**The problem:** Write out the listing exactly, dropping any picture it contains.

**Data extract:**
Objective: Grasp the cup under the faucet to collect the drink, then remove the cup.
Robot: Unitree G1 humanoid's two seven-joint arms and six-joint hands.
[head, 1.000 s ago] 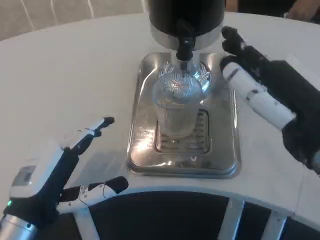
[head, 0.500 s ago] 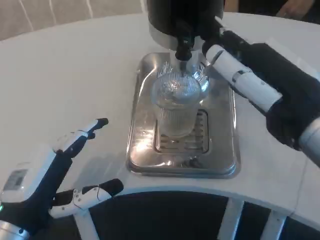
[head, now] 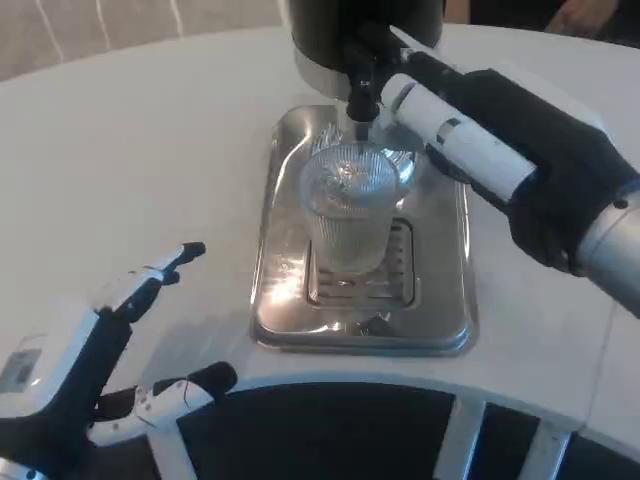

**Solution to this task:**
Objective: Grasp the cup under the faucet to collect the drink, then remove the cup.
Robot: Unitree G1 humanoid's two seven-joint arms and six-joint hands.
[head, 1.000 s ago] 
[head, 0.500 s ago] 
[head, now] 

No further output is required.